Return, exactly as written, every line from the first line of the data below through the line that contains "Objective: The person".

= Exercise materials =
━━━━

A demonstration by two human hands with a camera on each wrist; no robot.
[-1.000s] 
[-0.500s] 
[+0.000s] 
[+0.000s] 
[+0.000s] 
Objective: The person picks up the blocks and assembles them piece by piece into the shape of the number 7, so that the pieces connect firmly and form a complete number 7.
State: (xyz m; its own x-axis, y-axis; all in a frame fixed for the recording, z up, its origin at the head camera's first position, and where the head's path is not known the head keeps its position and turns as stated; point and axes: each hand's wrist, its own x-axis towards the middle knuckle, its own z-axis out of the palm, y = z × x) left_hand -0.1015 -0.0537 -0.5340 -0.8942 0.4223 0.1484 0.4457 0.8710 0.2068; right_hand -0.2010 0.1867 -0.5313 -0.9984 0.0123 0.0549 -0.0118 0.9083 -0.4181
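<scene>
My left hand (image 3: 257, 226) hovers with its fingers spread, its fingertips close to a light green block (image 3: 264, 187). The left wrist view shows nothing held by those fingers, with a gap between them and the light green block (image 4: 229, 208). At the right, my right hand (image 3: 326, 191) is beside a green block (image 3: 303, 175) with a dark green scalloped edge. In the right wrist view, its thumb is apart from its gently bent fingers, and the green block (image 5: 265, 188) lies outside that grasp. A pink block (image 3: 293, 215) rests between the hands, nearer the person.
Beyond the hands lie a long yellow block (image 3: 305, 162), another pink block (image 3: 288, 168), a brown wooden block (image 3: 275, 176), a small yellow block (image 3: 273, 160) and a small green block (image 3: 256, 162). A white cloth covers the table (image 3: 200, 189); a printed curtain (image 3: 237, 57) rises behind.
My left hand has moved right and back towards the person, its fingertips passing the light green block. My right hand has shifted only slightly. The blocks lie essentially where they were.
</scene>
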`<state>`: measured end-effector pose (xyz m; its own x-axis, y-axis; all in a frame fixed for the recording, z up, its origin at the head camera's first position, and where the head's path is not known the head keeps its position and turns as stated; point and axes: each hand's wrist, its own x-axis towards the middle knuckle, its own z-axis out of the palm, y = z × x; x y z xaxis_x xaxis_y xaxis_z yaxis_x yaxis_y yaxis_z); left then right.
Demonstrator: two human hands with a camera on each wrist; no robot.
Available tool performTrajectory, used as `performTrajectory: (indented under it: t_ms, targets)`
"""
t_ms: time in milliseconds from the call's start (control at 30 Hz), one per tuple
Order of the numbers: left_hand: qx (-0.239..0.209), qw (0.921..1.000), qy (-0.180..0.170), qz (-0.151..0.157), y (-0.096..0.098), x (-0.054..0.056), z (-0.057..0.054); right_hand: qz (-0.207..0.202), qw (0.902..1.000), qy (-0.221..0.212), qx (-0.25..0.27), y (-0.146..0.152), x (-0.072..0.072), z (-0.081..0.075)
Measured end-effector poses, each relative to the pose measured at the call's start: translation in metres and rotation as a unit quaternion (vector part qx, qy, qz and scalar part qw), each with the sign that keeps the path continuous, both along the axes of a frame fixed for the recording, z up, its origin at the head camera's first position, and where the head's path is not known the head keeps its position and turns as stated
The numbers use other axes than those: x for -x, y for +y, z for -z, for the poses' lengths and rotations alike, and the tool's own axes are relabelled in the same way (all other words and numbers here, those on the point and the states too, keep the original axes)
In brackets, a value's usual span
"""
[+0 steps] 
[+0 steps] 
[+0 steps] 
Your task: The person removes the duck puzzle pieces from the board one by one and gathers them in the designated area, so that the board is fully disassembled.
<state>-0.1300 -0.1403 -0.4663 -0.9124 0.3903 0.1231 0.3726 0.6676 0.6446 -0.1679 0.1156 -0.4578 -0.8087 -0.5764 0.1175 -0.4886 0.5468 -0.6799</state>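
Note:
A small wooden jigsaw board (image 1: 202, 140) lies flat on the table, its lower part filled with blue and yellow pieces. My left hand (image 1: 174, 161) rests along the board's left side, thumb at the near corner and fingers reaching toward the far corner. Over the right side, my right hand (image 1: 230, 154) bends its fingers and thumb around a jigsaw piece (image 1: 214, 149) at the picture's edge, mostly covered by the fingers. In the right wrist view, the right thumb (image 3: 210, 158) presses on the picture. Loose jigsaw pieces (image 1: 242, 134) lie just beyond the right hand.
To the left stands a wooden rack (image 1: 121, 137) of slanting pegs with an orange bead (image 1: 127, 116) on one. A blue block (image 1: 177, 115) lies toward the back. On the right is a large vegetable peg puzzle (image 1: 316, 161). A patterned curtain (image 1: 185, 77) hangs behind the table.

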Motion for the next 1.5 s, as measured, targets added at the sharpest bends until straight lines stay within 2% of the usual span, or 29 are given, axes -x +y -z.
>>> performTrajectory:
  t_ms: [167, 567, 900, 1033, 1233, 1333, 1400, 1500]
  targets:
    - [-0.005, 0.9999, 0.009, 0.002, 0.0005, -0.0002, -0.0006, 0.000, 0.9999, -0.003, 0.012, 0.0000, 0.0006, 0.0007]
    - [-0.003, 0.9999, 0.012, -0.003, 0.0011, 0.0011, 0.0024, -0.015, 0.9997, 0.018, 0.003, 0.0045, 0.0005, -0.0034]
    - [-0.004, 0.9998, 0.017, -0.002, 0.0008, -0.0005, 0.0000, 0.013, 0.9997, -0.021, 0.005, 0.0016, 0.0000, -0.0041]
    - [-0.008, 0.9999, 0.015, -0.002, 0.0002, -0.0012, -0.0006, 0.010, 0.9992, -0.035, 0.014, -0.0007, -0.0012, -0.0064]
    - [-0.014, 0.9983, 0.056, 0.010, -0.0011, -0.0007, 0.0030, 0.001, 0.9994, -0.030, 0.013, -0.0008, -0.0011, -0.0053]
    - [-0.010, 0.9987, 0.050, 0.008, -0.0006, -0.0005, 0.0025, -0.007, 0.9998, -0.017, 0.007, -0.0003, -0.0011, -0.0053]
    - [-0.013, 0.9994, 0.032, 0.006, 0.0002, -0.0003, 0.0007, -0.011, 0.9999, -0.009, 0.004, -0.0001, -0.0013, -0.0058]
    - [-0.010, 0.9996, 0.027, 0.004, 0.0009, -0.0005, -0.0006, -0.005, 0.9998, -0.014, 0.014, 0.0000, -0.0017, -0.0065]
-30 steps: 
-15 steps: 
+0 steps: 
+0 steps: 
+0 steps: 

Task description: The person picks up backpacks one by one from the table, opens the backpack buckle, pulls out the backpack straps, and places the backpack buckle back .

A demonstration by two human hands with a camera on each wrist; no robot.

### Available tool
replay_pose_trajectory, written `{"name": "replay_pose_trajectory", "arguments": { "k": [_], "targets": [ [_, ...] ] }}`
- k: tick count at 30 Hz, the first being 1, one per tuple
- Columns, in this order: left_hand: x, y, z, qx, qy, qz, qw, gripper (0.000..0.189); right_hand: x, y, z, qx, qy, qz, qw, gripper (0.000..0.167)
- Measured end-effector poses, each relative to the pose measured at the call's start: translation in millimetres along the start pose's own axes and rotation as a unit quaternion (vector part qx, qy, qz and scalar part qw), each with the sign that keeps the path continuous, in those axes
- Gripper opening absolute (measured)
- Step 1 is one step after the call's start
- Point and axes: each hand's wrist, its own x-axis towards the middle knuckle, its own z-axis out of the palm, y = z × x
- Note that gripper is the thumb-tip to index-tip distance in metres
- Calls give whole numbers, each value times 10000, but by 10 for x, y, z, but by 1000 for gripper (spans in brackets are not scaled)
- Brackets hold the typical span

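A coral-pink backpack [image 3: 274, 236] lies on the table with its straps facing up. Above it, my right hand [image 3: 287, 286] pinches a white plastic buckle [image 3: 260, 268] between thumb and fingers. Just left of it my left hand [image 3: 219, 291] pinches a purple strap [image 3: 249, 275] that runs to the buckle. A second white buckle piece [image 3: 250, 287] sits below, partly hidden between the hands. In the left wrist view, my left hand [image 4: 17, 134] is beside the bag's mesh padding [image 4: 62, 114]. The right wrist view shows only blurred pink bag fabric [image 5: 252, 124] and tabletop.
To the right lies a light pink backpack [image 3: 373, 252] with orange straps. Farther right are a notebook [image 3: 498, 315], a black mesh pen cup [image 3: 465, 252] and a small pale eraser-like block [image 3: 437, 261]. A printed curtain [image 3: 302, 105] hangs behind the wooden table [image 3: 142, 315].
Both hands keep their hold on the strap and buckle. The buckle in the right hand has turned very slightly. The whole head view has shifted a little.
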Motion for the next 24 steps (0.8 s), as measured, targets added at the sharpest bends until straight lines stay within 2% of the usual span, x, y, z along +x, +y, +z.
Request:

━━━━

= Result of the task =
A demonstration by two human hands with a camera on each wrist; no robot.
[-1.000s] 
[-0.500s] 
[+0.000s] 
[+0.000s] 
[+0.000s] 
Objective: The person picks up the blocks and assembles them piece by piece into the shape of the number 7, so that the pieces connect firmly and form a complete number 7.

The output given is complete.